Os principais programas de assistência alimentar foram praticamente extintos do Orçamento apresentado pelo governo federal para 2023. Ações importantes tiveram cortes que variam de 95% a 97% na verba prevista para o próximo ano, como o Alimenta Brasil. O aumento de verbas para esses programas passa a depender do interesse de repasse de parlamentares por meio de emendas ou de negociação antes da votação do Orçamento, que normalmente ocorre em dezembro.
Os atingidos são principalmente pequenos agricultores e comunidades tradicionais, como quilombolas. O programa de cisternas, que permite acesso à água para consumo humano e produção de alimentos, está praticamente paralisado desde 2021 e segue sem previsão de verbas para 2023. Com o encolhimento dos repasses, esses grupos deixam de ter renda e de ampliar a integração de suas produções, diminuindo a oferta nutricional do que conseguem consumir.
O impacto
“Famílias agricultoras em situação de insegurança alimentar grave enfrentam muitas vezes a condição da terra insuficiente para plantar ou falta de acesso à água para produzir na estiagem”, diz Silvio Isoppo Porto, professor da UFRB (Universidade Federal do Recôncavo da Bahia) e ex-diretor da Conab
(Companhia Nacional de Abastecimento).
“A possibilidade de acesso ao mercado por meio do governo federal é fundamental para contribuir na ampliação da diversificação produtiva e no acesso à renda”, afirma.
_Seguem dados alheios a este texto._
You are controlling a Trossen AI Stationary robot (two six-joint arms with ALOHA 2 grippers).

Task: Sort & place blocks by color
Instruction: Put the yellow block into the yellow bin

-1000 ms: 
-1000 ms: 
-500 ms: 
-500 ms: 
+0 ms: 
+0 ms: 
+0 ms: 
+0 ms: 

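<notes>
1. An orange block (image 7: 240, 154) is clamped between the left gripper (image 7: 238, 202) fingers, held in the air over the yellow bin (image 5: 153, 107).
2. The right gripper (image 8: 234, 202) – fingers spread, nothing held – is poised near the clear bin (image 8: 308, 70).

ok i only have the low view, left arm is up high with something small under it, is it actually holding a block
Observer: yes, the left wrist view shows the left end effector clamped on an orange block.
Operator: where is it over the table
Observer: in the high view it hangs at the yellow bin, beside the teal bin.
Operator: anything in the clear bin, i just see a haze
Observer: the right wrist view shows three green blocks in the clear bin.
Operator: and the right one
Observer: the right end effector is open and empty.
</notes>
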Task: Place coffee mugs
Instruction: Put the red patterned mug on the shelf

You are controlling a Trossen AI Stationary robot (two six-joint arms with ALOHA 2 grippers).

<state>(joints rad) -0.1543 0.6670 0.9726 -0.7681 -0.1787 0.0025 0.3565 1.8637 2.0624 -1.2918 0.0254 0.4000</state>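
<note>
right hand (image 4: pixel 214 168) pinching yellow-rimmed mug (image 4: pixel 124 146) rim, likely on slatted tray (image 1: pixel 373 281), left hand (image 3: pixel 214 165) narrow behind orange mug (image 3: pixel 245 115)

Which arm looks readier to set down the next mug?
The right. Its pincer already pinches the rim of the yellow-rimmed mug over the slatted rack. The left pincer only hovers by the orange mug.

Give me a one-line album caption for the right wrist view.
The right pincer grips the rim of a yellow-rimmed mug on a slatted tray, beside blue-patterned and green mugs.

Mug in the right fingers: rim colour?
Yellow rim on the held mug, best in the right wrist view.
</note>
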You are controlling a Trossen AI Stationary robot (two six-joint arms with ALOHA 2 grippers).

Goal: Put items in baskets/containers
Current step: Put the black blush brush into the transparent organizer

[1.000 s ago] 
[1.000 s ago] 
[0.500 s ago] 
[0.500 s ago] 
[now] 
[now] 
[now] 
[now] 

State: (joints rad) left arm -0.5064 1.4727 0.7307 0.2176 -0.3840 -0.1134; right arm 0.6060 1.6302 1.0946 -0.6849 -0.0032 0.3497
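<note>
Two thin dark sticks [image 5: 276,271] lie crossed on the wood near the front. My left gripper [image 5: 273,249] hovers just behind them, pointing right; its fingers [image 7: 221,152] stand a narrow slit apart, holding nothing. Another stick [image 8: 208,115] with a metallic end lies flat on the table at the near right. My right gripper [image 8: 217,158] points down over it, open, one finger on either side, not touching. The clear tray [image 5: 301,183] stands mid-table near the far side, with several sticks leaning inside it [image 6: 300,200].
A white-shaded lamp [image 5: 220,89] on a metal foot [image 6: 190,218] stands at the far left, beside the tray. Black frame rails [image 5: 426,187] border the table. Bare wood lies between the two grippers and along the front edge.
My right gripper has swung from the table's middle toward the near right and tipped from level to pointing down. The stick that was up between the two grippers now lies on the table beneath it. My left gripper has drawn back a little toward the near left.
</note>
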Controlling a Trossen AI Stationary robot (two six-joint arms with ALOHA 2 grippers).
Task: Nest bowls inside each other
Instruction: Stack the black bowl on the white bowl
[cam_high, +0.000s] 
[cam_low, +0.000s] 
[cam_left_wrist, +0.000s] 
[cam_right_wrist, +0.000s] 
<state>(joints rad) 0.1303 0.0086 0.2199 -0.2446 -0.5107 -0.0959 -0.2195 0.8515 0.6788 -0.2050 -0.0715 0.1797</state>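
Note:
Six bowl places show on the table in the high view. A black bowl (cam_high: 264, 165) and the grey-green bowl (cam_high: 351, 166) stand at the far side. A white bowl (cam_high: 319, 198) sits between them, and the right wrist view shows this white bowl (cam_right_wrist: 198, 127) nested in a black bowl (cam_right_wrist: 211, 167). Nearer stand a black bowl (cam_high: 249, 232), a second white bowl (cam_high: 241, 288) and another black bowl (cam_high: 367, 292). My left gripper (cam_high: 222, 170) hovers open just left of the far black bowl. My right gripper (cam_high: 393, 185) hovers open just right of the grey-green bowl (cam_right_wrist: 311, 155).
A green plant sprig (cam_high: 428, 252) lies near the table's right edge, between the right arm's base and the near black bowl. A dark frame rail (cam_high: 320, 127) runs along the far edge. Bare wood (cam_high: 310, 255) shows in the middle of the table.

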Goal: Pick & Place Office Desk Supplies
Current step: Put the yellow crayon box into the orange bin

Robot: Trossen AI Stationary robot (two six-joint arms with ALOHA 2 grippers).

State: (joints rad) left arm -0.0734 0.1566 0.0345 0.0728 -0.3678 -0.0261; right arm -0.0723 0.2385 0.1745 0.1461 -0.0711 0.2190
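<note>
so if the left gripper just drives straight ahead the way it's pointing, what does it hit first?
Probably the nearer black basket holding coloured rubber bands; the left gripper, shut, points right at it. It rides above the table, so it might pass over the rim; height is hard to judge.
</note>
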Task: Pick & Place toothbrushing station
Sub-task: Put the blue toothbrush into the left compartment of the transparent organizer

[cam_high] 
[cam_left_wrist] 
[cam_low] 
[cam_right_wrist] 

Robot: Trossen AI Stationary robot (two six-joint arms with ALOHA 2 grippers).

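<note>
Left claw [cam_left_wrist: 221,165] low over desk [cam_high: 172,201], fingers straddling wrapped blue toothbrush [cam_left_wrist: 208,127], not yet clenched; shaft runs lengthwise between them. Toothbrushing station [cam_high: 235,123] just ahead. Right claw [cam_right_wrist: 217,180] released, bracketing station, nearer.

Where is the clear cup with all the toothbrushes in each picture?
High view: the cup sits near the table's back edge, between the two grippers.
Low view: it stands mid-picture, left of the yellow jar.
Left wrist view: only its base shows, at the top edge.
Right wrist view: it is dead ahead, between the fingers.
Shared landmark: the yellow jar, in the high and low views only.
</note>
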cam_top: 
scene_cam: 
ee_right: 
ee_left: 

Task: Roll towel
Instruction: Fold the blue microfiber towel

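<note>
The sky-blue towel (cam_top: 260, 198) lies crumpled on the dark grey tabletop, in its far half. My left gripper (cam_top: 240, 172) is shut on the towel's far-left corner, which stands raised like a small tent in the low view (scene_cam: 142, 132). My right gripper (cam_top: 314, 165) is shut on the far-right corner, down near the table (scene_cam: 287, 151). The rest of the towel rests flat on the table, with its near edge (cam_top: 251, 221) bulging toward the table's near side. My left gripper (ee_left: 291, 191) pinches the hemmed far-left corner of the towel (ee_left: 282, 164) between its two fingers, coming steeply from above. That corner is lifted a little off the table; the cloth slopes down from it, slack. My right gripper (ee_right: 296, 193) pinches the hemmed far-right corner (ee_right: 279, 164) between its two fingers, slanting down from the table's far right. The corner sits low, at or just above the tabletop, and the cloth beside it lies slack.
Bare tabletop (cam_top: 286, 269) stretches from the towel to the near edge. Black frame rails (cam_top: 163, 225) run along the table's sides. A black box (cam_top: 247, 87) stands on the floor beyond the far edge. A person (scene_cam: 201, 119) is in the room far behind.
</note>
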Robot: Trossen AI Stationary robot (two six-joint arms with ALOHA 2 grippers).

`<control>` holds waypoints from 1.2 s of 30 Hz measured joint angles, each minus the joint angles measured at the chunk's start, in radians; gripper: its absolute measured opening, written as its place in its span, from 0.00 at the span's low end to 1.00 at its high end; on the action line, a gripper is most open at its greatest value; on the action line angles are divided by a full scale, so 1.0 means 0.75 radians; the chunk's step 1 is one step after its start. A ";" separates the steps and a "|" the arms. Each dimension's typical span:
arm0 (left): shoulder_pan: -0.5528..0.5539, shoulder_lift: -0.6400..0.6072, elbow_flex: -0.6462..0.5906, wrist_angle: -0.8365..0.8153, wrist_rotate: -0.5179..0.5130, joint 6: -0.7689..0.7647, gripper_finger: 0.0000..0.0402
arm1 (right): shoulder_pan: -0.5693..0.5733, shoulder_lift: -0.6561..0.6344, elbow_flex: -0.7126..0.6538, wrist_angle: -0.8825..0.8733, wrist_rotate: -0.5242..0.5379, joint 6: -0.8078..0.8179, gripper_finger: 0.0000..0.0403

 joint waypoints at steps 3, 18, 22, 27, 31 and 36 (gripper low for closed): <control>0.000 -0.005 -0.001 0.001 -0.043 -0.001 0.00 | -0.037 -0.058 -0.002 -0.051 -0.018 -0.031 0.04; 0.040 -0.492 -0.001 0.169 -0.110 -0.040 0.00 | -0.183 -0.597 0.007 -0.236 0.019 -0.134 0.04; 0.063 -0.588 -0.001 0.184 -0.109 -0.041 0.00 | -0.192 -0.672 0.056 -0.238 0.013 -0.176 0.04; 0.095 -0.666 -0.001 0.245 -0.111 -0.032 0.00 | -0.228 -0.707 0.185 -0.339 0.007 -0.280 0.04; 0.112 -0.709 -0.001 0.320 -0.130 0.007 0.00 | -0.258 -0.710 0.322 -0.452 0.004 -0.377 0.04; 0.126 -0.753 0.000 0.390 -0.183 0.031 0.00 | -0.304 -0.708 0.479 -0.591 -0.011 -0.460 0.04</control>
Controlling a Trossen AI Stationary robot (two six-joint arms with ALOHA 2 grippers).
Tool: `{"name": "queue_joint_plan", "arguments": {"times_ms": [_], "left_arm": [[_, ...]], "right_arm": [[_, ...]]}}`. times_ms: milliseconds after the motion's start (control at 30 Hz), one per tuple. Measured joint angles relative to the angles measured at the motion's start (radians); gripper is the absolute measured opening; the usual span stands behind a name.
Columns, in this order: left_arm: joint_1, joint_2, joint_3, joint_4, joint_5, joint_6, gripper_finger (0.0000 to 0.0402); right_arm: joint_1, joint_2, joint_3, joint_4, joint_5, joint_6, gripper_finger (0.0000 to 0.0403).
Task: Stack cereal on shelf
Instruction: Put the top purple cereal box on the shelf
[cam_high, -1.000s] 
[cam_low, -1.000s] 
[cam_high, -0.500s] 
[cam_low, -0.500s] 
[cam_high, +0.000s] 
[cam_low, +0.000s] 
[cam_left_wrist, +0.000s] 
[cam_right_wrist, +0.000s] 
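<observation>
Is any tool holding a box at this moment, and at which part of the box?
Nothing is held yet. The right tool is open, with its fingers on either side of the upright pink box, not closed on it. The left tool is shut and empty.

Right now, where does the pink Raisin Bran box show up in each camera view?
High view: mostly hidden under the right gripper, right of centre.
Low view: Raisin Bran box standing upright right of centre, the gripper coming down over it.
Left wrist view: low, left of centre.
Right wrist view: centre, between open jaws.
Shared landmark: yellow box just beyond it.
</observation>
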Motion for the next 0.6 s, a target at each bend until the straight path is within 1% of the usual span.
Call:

Uma pesquisa divulgada em junho mostrou que mais da metade (58,7%) da população brasileira convive com insegurança alimentar em algum grau, o que significa 125,2 milhões de brasileiros.
Recursos
Os programas com verba quase zerada ficam sob o comando do Ministério da Cidadania, o mesmo que paga o Auxílio Brasil, principal aposta de Jair Bolsonaro (PL) à reeleição. O orçamento da pasta para 2023 cresceu 32% para atender maior a número de beneficiários do Auxílio Brasil. Mas esse dinheiro não
vai para as ações de segurança alimentar e nutricional ou de acesso à água.
A verba destinada para o Alimenta Brasil foi reduzida em 97%, para R$ 2,6 milhões. Em 2010, recebeu R$ 622 milhões, mas tem sofrido cortes nos últimos anos. “A redução dos recursos tem impacto direto sobre famílias agricultoras, comunidades tradicionais e povos indígenas, que deixam de produzir e comercializar”, diz Porto.
Apesar do corte, Bolsonaro disse no horário eleitoral gratuito que o Alimenta Brasil é uma
das prioridades do seu governo, caso reeleito.
Consequências para empreendedores
Maria Conceição Ferreira é produtora e presidente do Sindicato dos Trabalhadores e Trabalhadoras Rurais de Feira de Santana (BA). Ela afirma que os cortes de recursos para compra de alimentos da pequena
agricultura trouxeram vários prejuízos, em especial pela redução do Alimenta Brasil.
“A gente se organizava a partir das associações, e a produção era toda comercializada (com o governo). Com esses cortes, gerou desemprego e falta de oportunidade. Se eu não tenho para quem mandar esses alimentos, eu também não tenho muito o que produzir”, diz. Segundo ela, o volume de compra caiu em torno de 90% nos últimos anos.
Para tentar amenizar os prejuízos, Ferreira diz que as entidades têm organizado feiras e espaços para que os agricultores vendam diretamente os seus produtos, mas afirma que eles não suprem o que foi perdido com a queda de compras governamentais.
“Isso não tem uma resposta imediata. Com a compra de alimentos pelo governo, a gente produzia já sabendo a quantidade e que o recurso estava garantido. Hoje é aventurando: posso levar meu produto para a feira e não vender nada. Isso impacta diretamente na renda da família”, afirma.